On 6/18/2010 2:42 PM, Chris Hostetter wrote:
: > I don't think DIH can do that, but who knows, let's see what others say.
: Looks like the ExtractingRequestHandler uses Tika as well. I might just use
: this but I'm wondering if there will be a large performance difference between
: using it to batch content in over rolling my own Transformer?
I'm confused ... You're using DIH, and some of your fields are URLs to
documents that you want to parse with Tika?

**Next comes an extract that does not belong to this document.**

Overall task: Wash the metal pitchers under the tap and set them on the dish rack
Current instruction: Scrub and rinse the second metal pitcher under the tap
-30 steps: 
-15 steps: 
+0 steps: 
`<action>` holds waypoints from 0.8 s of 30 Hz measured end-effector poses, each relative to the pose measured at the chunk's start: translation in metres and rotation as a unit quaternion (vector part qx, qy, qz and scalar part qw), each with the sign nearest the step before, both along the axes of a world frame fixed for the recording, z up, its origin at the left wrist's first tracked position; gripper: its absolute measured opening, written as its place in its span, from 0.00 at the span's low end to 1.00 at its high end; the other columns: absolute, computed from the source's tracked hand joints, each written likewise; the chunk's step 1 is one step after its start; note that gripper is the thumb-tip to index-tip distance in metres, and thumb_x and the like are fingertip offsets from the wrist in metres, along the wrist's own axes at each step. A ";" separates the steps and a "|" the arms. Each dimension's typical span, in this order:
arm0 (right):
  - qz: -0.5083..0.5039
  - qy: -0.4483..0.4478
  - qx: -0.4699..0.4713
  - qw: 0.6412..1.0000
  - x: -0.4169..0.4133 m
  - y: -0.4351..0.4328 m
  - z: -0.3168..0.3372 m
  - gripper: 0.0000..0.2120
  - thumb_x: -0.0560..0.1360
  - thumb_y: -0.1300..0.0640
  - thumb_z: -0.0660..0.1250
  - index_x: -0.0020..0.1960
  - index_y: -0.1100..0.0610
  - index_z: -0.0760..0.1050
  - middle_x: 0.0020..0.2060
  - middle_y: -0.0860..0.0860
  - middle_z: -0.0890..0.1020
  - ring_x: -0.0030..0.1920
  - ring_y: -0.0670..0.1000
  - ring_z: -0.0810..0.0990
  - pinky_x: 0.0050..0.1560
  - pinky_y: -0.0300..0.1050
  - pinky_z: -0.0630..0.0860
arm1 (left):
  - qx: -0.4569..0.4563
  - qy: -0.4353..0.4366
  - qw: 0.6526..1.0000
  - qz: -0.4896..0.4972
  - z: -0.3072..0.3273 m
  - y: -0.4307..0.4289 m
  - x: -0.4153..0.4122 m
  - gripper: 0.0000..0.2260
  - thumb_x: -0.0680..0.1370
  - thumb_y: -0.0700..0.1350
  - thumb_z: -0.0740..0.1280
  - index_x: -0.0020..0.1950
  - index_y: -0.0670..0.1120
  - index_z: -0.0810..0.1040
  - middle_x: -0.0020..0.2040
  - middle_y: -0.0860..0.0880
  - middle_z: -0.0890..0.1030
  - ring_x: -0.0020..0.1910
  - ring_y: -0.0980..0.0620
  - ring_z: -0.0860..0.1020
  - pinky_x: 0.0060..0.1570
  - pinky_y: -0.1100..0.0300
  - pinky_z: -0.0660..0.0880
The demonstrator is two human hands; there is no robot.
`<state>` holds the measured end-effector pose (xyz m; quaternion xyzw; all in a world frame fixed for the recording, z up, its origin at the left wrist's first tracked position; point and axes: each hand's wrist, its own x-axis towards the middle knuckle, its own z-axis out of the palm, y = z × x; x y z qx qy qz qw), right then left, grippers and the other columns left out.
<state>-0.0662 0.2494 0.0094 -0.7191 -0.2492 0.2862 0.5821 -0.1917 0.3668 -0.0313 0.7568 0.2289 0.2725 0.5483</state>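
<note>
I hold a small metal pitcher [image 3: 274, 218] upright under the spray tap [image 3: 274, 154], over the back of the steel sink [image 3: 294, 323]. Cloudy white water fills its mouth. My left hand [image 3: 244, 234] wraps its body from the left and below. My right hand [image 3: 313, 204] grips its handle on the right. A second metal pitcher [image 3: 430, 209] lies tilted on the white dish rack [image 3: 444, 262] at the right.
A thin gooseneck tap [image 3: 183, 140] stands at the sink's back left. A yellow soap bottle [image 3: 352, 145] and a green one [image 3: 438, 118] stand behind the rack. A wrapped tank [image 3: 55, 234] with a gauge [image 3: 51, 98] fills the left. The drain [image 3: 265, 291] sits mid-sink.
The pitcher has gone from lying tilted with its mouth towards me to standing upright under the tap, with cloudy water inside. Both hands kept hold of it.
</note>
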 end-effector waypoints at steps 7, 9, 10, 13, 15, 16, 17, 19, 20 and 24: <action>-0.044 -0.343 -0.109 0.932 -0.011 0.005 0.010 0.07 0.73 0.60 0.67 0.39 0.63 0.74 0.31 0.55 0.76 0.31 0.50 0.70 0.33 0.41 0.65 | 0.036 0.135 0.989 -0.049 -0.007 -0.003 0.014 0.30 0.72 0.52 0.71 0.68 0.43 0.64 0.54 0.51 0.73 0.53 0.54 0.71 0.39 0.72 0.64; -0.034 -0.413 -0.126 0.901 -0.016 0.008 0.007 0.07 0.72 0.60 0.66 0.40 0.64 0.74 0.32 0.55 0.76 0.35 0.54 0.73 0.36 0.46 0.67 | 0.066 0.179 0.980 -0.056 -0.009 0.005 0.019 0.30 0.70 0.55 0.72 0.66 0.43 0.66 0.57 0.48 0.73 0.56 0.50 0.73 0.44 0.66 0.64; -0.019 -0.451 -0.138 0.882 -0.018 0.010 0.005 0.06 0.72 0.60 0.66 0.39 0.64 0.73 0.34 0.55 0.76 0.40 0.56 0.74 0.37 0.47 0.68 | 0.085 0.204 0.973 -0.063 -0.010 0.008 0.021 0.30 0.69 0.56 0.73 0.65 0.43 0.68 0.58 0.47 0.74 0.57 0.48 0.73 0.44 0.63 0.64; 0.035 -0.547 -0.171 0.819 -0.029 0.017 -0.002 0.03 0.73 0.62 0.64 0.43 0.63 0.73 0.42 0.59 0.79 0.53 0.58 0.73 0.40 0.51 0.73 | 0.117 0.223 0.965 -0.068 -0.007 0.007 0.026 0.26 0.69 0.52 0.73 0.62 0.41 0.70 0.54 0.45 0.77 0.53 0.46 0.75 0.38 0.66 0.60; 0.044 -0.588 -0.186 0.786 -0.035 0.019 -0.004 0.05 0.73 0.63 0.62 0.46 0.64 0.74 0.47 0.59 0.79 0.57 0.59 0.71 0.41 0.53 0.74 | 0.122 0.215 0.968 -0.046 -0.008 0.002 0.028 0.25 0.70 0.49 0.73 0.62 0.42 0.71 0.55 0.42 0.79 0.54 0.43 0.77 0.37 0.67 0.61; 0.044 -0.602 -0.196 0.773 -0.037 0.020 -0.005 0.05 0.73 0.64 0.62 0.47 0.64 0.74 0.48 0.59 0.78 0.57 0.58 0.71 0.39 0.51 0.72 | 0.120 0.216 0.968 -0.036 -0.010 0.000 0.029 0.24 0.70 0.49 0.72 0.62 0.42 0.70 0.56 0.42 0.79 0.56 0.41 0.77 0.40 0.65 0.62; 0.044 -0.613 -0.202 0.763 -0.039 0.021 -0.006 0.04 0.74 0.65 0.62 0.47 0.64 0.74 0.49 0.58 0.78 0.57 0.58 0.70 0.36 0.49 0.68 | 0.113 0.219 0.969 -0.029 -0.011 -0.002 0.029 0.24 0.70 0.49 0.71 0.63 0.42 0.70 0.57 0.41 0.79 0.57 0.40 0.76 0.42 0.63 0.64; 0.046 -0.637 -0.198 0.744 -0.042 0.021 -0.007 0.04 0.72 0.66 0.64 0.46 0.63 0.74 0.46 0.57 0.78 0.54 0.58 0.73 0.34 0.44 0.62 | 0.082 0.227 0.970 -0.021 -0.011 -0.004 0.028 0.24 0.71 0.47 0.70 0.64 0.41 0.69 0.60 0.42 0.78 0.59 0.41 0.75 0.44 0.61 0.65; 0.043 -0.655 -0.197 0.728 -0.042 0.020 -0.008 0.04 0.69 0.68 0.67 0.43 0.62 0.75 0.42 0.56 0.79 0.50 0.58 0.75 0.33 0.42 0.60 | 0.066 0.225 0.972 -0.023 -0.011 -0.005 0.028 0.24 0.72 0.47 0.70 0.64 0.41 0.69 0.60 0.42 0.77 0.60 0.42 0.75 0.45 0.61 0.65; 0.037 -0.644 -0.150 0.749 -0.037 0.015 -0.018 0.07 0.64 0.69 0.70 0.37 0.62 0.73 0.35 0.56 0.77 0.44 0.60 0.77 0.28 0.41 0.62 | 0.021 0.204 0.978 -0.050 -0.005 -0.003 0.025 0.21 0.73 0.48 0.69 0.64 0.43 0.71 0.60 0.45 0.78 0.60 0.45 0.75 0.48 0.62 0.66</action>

Why would you need a custom Transformer?
I started this thread after reading a Lucid article suggesting a custom
Transformer might be the way to go when using DIH. My initial question
was if there was an alternative.
My database contains only Metadata and a reference to the actual content
(HTML,Office Documents, PDF...) as a URL - not blobs as the Lucid
article focused on. What I would like to do is use DIH somehow to index
the Metadata but also the actual content pointed to by the URL column.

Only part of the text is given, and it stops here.